Directions - Copy, from the listing, every line in which the string "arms" is present.

Supplied material -

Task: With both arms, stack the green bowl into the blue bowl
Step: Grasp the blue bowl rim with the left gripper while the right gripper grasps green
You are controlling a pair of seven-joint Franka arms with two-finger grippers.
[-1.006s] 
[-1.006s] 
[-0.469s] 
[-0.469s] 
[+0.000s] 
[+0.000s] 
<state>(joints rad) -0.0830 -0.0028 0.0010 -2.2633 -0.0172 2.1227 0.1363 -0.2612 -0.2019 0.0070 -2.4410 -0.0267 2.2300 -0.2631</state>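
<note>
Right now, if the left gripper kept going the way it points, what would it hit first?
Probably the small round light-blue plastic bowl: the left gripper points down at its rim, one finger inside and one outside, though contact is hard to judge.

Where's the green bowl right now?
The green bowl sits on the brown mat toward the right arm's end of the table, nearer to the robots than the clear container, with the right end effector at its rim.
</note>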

Task answer -
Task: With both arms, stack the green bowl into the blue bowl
You are controlling a pair of seven-joint Franka arms with two-finger grippers.

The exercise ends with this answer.